— WHAT NEEDS TO BE DONE —
Retype exactly the lines that run from the line with "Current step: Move" to the final line of the entries, keeping both ends and nothing else.
[Opening INFORMATION SUPPLIED section]
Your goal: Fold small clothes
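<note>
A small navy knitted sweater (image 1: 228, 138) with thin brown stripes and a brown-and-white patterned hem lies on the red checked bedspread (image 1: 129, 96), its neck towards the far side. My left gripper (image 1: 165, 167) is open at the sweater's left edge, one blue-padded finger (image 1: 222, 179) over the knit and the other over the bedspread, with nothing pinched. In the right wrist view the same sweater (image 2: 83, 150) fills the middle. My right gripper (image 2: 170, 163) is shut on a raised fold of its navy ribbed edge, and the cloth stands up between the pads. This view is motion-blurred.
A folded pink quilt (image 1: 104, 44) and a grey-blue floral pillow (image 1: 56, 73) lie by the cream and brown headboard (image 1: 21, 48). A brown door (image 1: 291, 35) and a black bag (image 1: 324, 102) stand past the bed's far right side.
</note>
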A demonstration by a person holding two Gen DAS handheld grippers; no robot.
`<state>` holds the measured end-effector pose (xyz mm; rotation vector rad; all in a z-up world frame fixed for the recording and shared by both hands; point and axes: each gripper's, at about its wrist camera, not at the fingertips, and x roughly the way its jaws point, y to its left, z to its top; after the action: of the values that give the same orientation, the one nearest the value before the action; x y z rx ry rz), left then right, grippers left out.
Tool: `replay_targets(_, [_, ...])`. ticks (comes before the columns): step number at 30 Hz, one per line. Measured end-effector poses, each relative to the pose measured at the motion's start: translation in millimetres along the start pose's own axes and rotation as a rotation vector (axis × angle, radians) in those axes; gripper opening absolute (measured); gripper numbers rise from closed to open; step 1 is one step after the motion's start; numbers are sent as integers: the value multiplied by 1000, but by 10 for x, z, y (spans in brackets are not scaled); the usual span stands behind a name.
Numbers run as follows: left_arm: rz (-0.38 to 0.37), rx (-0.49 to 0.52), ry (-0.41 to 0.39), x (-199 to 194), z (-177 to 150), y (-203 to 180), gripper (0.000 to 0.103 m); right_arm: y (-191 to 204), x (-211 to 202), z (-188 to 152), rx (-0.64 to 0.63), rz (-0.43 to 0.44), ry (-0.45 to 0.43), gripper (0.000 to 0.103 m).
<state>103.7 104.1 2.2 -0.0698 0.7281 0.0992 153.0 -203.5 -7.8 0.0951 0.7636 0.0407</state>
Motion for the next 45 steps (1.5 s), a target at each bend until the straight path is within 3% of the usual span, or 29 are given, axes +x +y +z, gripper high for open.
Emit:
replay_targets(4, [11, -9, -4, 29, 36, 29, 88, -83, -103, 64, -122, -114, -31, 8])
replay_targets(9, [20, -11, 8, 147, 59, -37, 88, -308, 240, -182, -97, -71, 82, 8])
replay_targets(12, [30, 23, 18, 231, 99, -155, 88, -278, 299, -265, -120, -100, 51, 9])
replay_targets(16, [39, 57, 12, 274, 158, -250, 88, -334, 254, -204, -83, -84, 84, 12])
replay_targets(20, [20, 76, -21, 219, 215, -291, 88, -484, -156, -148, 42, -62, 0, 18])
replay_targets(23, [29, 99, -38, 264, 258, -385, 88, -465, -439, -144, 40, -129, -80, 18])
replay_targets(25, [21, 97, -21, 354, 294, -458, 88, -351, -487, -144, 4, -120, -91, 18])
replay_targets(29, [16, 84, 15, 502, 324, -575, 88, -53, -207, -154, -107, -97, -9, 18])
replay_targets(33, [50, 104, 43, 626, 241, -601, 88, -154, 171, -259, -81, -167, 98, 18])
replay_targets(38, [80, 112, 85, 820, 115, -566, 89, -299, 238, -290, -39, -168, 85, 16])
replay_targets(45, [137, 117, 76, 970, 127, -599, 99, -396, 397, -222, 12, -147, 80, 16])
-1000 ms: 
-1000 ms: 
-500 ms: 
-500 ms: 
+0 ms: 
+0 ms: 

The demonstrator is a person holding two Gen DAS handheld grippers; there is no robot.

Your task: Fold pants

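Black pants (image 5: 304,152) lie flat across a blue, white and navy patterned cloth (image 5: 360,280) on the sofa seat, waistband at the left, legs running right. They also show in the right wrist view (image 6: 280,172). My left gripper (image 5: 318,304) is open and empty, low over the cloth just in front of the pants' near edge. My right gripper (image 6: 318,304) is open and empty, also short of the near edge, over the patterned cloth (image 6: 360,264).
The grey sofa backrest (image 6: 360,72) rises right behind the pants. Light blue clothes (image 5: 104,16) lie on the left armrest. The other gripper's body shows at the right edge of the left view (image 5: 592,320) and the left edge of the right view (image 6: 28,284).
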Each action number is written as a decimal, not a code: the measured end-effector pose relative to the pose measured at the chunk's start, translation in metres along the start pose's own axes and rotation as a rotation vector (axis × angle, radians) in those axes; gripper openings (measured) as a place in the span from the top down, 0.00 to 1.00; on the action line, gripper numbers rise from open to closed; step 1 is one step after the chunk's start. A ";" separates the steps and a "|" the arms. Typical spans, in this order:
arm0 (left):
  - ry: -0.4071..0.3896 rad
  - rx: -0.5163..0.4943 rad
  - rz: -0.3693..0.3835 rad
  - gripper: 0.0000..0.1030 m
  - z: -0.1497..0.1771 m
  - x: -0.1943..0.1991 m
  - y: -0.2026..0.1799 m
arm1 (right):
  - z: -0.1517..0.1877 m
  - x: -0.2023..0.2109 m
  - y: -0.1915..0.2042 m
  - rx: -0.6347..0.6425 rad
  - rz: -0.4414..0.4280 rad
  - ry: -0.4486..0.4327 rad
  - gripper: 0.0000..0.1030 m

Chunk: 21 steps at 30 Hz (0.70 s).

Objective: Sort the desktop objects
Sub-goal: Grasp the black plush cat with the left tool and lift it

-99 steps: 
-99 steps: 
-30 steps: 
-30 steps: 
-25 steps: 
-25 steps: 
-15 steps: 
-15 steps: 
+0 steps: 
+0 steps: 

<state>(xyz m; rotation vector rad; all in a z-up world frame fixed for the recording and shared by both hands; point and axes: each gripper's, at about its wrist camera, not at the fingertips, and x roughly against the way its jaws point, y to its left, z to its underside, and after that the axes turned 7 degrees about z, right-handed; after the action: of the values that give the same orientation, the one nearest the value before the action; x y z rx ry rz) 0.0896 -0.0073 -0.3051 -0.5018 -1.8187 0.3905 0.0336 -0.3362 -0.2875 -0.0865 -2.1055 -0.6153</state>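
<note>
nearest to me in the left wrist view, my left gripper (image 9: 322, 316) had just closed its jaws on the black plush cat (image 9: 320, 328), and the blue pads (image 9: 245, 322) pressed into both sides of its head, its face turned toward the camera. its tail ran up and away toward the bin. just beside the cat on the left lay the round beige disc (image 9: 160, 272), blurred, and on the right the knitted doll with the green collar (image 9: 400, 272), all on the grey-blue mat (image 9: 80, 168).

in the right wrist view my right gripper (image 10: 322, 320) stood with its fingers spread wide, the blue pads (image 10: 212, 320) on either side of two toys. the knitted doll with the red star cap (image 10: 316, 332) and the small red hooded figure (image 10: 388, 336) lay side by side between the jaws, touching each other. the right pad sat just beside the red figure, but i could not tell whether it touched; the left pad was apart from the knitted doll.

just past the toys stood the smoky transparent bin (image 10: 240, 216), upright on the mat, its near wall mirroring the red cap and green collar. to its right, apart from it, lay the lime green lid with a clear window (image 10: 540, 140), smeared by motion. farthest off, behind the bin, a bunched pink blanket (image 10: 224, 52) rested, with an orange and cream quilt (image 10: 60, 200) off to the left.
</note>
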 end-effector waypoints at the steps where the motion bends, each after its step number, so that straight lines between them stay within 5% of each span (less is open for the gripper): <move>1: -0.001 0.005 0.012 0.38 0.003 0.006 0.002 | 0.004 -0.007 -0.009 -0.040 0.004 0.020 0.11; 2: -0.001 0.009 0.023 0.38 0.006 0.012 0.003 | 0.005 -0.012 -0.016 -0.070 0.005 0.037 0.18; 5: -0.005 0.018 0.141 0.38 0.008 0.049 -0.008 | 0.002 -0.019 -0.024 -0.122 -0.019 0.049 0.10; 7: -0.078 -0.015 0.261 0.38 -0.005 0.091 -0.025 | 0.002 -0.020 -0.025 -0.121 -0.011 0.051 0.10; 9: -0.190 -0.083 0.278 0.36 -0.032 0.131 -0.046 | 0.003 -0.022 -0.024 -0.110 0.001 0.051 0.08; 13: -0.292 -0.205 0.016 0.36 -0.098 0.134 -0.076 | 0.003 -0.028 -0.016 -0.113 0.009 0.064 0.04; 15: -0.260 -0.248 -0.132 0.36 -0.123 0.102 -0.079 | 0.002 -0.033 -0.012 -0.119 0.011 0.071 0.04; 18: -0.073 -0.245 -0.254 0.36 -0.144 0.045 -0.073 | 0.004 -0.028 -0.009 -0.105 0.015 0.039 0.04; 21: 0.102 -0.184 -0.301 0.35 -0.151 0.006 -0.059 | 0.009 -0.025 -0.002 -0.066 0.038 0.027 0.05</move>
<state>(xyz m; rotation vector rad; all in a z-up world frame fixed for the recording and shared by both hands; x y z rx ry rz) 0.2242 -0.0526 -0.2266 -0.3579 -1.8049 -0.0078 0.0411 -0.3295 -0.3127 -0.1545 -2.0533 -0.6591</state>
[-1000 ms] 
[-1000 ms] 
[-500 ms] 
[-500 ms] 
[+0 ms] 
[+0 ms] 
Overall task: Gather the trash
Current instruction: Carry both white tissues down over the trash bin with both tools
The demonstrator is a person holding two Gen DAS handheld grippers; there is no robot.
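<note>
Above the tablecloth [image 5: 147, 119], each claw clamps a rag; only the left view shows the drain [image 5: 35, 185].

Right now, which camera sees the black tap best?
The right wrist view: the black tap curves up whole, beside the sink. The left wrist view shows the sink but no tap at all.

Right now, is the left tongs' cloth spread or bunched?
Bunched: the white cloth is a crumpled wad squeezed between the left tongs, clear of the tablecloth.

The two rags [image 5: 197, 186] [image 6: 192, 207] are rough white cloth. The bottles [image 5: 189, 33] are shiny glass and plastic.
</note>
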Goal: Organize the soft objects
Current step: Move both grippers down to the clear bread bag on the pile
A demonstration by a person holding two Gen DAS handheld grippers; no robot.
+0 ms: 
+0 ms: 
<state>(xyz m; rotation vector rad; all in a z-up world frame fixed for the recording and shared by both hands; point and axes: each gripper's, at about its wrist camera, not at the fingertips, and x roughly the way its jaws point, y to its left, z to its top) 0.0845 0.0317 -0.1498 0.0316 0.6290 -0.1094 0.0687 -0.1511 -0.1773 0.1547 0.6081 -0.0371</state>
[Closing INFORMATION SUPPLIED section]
— EXERCISE OUTPUT —
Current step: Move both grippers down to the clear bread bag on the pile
A demonstration by a person holding two Gen DAS handheld grippers; no robot.
+0 ms: 
+0 ms: 
<state>(xyz m; rotation vector rad; all in a z-up world frame fixed for the recording and shared by both hands; point and axes: each gripper's, at about its wrist camera, not at the fingertips, and x roughly the way its jaws point, y to its left, z to its top) 0.0845 0.0317 -0.1498 0.0316 0.6290 -0.1094 0.0687 -0.1511 -0.1773 0.1547 0.6081 -0.0371</state>

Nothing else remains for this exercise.